RESULTS: IDH1wildtype was found in 26 cases (59.1%) and the remaining 18 cases (40.9%) were IDH1mutant. Through IHC, WT1 was overexpressed in 32 cases (72.7%), partially expressed in 9 cases (20.5%) and not expressed in only 3 cases. For the 13 cases tested by qPCR, 6 cases showed WT1 upregulation and 7 cases showed WT1 downregulation. There was no significant difference in WT1 expression among cases with different RNA concentrations regardless the testing method (p-value >0.05). However, the difference between IHC and qPCR was significant. IDH1mutant cases with WT1 overexpression showed significant difference in RFI (p-value =0.048).
CONCLUSION: Parallel testing for WT1 expression using IHC and qPCR is not reliable. However, IHC provides more accurate results. Moreover, IDH1mutant glioblastomas with WT1 overexpression are associated with late RFI particularly if temozolomide with additional chemotherapies are used.

Introduction

Wilms tumor 1 (WT1) gene encodes a zinc finger transcriptional factor that plays an important role in cell growth and differentiation.1 WT1 has been implicated in various malignancies. It was first identified as a tumor suppressor gene because of frequent chromosome 11p13 region deletions observed in childhood renal neoplasm and Wilms tumor and was then found to be overexpressed in leukemias and various solid tumors including breast and ovarian cancers2–4 Few studies have shown that WT1 has a role in gliomagenesis.5 Consistently, WT1 overexpression has been found in high‑grade gliomas.4,6,7 Recent clinical trials of cancer immunotherapy targeting WT1 protein have shown promising results in glioblastomas, particularly in resistant cases. These results suggested that WT1 is a possible target for immunotherapy in high‑grade gliomas, which can increase the sensitivity of glioblastoma to chemoradiotherapy.8

The immunohistochemical approach is considered as the standard method to detect WT1 protein expression in tumour cells. However, some studies have shown that WT1 mRNA levels present results similar to that of the immunohistochemical score.4 Therefore, the most accurate method for testing WT1 expression in glioblastoma is not obviously clear. Our study was designed to investigate whether IHC or qPCR is more sensitive for detecting WT1 gene expression in glioblastoma cases.
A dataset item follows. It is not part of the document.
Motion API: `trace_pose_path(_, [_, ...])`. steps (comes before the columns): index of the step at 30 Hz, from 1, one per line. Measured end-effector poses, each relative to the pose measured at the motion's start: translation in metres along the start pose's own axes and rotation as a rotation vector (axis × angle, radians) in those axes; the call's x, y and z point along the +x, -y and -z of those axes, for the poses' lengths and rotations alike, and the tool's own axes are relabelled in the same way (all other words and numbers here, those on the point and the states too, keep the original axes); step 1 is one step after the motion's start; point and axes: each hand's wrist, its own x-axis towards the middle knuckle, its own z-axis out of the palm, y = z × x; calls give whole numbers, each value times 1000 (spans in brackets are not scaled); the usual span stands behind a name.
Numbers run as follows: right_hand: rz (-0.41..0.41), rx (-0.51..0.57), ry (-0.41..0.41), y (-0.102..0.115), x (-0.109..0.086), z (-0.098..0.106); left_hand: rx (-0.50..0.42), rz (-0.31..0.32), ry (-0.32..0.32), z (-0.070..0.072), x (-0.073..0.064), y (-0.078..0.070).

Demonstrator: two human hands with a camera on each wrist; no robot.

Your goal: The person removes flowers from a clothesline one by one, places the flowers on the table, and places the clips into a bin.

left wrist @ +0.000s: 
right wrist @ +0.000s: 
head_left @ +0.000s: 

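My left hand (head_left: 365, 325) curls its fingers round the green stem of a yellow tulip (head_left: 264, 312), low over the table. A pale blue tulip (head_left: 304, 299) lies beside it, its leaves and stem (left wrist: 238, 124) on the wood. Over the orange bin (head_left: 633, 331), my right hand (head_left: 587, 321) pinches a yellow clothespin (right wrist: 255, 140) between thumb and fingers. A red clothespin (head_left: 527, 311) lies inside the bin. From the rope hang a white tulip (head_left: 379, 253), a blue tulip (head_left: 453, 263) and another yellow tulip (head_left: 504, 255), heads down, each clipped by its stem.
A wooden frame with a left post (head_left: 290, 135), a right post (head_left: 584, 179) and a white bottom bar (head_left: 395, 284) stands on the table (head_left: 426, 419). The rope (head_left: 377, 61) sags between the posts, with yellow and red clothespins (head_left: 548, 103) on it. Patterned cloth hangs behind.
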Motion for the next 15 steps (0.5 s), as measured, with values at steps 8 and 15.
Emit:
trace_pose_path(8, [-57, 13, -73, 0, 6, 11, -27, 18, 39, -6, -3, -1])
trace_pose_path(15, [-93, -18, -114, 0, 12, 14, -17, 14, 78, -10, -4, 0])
Rauscher et al found that some high-grade gliomas lacked WT1 expression, whereas Manocha et al identified an inverse relationship between WT1 scores and IDH1 mutation.8,9 They ascribed this negative expression in high‑grade tumors to the younger age of patients and tumors possessing IDH1 mutations.10 Our study was also designed to explore the relationship between WT1 expression and IDH1 mutation and how this influences tumour recurrence.

Patients and Methods

Sample Stratification

We included 44 patients with totally resected glioblastomas, who received adjuvant therapies, in the period between 2015 and 2019. Ethical approval for this study was granted by the National Biomedical Ethics Committee at King Abdulaziz University (HA-02-J-008) (Reference No. 189-19). All patients involved in this study have provided informed consent. All procedures performed in this study were in accordance with the ethical standards of the institutional and/or national research committee and with the 1964 Helsinki Declaration and its later amendments or comparable ethical standards. Histological diagnoses were made according to the World Health Organization (WHO) classification. Clinical data including age at diagnosis, gender, postoperative adjuvant therapies, type of chemotherapies, and recurrence interval were retrieved from hospital records. Patients were stratified based on IDH1 mutation and WT1 expression (Figure 1). Standard radiotherapy of a total dose of 60 Gy and temozolomide (TMZ) (150–200 mg/m2 for 6–12 cycles) was administered to all patients at the time of management. Some patients received additional chemotherapies including etoposide, bevacizumab, irinotecan, and lomustine.

Figure 1

Schematic of the approach used in this study. The samples have been categorized based on ISDH1 mutation and their WT1 expression. Recurrence interval used as determinant factor for patient’s outcome.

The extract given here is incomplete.